#### How to complete this task:
For the entries below, how many lines contain the word "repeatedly"? Reply with the number and nothing else.

[Dataset entries]
= = = = = = =

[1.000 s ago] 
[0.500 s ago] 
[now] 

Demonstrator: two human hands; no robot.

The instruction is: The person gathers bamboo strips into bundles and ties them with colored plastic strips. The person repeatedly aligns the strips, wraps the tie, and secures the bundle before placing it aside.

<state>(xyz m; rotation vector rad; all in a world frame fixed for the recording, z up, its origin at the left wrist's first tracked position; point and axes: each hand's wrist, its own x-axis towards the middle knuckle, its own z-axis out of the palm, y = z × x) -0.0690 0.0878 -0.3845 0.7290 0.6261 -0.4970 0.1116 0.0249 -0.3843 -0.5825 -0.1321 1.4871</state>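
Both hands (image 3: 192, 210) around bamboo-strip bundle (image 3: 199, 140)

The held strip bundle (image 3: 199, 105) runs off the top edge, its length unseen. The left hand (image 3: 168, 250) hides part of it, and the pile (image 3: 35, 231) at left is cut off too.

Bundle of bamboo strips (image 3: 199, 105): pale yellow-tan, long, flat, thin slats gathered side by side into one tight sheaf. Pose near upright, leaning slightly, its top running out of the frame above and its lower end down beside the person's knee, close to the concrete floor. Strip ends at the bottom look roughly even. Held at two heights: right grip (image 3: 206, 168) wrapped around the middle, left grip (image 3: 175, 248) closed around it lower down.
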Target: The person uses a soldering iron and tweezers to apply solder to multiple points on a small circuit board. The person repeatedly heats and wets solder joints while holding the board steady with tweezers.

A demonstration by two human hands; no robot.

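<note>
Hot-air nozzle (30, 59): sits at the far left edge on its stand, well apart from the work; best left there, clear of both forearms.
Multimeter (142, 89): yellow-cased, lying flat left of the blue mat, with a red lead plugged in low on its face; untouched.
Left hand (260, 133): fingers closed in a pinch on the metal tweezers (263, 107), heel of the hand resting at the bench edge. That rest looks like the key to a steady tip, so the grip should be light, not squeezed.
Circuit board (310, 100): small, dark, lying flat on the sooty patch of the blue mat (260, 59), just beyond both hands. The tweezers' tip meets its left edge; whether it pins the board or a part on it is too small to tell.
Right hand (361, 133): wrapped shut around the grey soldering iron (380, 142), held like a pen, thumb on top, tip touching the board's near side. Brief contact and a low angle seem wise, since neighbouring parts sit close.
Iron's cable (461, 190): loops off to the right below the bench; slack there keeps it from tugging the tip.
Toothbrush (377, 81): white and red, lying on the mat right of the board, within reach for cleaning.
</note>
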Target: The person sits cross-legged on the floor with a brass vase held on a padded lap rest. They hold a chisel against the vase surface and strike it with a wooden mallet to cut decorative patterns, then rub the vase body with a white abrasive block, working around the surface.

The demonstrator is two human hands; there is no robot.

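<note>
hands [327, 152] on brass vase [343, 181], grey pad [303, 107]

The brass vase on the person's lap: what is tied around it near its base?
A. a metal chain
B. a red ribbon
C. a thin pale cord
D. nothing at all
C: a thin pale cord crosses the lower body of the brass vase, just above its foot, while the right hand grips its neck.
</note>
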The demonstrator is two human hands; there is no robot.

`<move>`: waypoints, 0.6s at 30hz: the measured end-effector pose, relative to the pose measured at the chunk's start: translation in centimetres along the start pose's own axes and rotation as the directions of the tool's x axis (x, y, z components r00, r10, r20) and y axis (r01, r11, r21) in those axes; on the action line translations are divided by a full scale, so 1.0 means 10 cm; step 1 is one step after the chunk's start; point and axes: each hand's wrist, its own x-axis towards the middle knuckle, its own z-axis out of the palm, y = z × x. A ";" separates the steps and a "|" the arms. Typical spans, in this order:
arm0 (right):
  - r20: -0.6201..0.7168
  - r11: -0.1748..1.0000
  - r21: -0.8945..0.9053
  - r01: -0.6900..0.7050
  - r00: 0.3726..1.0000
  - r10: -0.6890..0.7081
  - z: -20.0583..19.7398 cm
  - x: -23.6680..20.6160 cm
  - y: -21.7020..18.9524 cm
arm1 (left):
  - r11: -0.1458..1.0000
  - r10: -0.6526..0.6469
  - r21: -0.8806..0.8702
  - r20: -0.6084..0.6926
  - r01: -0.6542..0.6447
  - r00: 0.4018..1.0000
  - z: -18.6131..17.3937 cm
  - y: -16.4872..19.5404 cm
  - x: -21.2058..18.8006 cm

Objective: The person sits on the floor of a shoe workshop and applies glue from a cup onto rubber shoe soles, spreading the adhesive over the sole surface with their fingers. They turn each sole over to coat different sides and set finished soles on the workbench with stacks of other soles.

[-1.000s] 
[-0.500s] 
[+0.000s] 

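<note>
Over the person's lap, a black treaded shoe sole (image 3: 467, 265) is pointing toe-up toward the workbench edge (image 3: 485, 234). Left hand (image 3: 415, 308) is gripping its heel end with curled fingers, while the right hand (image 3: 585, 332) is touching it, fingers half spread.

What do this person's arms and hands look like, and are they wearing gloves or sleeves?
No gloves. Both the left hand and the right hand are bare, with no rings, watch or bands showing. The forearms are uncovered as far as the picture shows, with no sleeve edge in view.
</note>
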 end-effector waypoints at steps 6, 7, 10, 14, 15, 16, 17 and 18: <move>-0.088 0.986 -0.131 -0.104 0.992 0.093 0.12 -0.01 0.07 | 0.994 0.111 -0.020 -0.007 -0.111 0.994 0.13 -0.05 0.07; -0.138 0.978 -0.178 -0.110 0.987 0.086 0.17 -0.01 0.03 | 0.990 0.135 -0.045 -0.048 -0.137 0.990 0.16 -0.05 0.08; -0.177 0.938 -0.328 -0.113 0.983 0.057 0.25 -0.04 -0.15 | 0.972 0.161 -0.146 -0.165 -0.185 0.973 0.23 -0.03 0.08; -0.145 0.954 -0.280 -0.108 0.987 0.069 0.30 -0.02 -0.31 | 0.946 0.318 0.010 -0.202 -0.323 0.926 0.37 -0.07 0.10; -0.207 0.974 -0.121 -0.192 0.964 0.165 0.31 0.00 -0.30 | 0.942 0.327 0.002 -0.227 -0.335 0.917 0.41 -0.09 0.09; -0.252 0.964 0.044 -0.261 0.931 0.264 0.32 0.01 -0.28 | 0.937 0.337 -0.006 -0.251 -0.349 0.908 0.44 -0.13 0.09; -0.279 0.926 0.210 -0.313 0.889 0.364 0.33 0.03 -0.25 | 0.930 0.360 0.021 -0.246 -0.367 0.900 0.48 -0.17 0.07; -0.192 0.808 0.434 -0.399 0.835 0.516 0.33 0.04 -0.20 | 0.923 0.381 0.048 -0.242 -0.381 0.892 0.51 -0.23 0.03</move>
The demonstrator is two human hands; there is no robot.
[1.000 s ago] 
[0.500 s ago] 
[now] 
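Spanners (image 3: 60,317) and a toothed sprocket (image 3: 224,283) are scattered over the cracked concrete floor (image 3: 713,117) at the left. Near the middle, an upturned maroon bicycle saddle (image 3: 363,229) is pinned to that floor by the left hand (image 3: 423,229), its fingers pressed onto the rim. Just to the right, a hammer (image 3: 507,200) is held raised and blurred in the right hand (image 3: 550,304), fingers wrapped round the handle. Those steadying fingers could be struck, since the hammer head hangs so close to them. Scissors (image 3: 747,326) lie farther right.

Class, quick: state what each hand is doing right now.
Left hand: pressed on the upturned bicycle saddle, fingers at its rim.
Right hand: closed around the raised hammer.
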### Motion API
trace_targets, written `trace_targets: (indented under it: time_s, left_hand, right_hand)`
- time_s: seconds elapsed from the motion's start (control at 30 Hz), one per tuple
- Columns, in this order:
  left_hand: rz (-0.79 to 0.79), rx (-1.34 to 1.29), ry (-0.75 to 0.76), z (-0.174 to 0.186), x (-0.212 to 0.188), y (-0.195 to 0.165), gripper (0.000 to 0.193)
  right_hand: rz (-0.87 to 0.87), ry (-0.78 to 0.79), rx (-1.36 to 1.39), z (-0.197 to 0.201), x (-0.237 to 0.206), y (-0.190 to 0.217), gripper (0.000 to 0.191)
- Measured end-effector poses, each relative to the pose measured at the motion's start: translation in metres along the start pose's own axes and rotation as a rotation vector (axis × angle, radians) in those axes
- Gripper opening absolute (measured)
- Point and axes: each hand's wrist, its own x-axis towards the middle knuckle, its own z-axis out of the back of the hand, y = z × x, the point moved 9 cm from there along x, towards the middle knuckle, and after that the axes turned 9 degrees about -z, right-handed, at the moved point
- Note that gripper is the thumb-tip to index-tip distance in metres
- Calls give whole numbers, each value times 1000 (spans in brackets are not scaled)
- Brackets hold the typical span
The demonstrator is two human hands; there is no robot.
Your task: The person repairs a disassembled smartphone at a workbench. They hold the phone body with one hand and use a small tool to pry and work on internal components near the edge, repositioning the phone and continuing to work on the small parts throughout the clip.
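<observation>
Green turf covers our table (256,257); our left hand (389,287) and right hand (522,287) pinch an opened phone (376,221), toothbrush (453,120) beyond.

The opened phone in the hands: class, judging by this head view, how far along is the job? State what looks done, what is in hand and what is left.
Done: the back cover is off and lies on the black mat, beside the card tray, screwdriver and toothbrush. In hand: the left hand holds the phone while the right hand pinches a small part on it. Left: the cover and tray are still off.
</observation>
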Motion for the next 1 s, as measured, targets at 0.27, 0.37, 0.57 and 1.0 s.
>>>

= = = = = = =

#### Answer for this exercise:
2